Happy As A Clam
Forgive me for overturning my interdiction against writing about contentment so soon after issuing it, but I am excited to finally understand what that cliche means! I had long thought it to be as conceptually impenetrable as so many other dogeared English expressions, until my friend Andrew showed me how to curl up in a loose ball in shallow ocean water and let the waves slowly push me up onto the shore. Luckily there were no lifeguards around to give us shit for acting like dead people.
Two and a half weeks ago Andrew whisked me along for a luxurious car camping trip in Goose Rocks, Maine. Defining quaint, this teeny village lies just north of Kennebunkport (meaning I also got to give the finger live to the Bush summer estate.) It is a place special to Andrew and me because both of us were brought there by our Montreal families for summer vacations when we were children--a remarkable coincidence considering how small the place is (two long streets deep.)
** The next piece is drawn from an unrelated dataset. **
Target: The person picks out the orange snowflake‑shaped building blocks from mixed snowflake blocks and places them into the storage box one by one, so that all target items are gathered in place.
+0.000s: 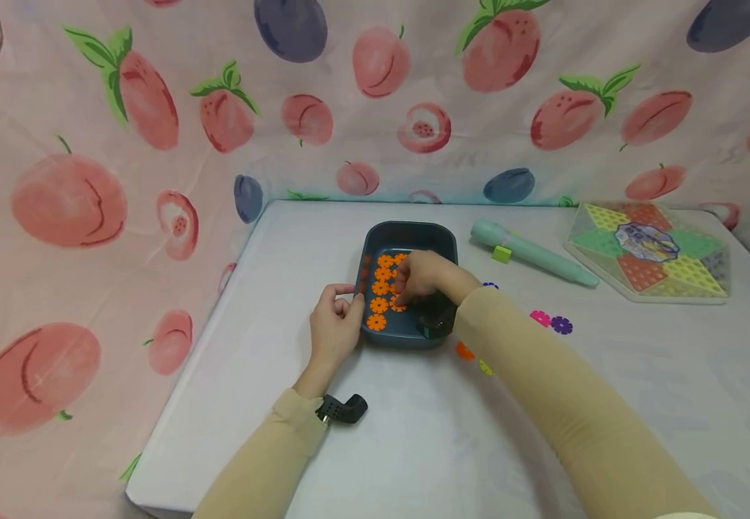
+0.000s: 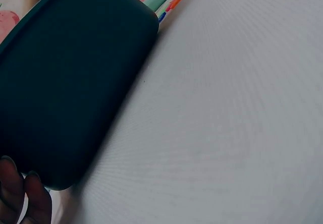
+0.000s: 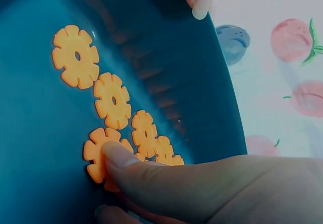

Goose Rocks beach is renowned for its soft fine grey sand and shallow bay hugged by rocky bumps of islands which evoke the town's name. With its plenitude of colourful smartly kept freshly painted Victorian clapboard summer manses and its streetlamps from the 40s, it seems to be successfully holding onto the past. Despite its ample beauty, permits and observance of picky little bylaws about where, when, and how non-residents can park seem to have kept the beach from becoming more crowded than it was when I was last there in 1980. Even though there are no public trash cans, I found not a single empty juicebox or cigarette butt in the sand--that's what a powerful sense of 'our' the place has! This dedicated stewardship is one kind of conservatism I can admire.
Other kinds made me uneasy: the blinding whiteness and social homogeneity of the place. I half-jokingly refer to the place as a.k.a. Cape Cracker. I counted exactly four brown people in three towns over four days. The apparent absence of colour and socioeconomic difference was striking and creepy. Though it's always been an intensely bourgie place, the fame brought to the area by the election of Bush Sr. has pushed the summer rents up to the point where you can forget about staying anywhere in town for less than $3 000 a week. That effectively eliminates anyone who doesn't hang with stockbrokers or isn't tight with someone who does.
I thought of how much more uneasy I would likely feel if I wasn't a WASP and was visiting this place. Then I wondered if one of my non-white friends (or particulary savvy pale friends) were accompanying me if he or she would remark that my discomfort emanates from (pale) privilege itself: that my friend would be only a little more acutely aware than usual of their skin surrounded by that sea of blondes in Lilly Pulitzer dresses, but it would take such extreme privilege and homogeneity for me to feel that level of uncomfortable awareness of the privileges I can effortlessly enjoy merely on account of my birth circumstances while SO many other people cannot.
Needless to say, it was pretty easy to feel badass in Maine. All Andrew and I had to do was dress normally for dinner and drive into town listening to music we liked in order to feel like the band in a Motley Crue video--cruising past grimacing parents and school principals punching the air and choking on our dust.
I am very grateful for what I enjoyed there. This includes my close friendship with Andrew. I have loved him a long time, but this trip deepened my appreciation for him further still. It was neat to spontaneously spend long periods of quiet with him as we drove (140 k all the way down.) He was also his usual dashingly clowny self. He was so handsome in his open-cuffed white shirt and jeans. In the mornings we would sit at the picnic table, drink espresso, eat a gorgeous omelette he had made, and listen to Louis Armstrong on his car stereo. He thought of everything. He brought a tent, a tarp, stove, bedding, snacks, lantern, cutting board, bug repellent, scotch, and a tiny rubber chicken with a plasticized hard-boiled yolk you could squeeze out of its ass.
Oh, but that's not all. In the fireplace he built a 3 foot-tall sketch of a traditional Japanese building out of mill ends and let me see from inside what happens to the main beams of a wooden building when it is consumed by fire. The roof he laid on top made the inferno stretch out above the structure like wings. Later that same night we took a bottle of wine and a votive candle down to the pitch black beach. We watched a sheet lightning storm over the horizon clouds with a Harvest moon glowing off to the side.
On the sunny beach looking at the big sky upside down from between my legs it felt good to catch myself thinking of nothing for stretches of time. That mindless sensuality made me feel like a mollusk.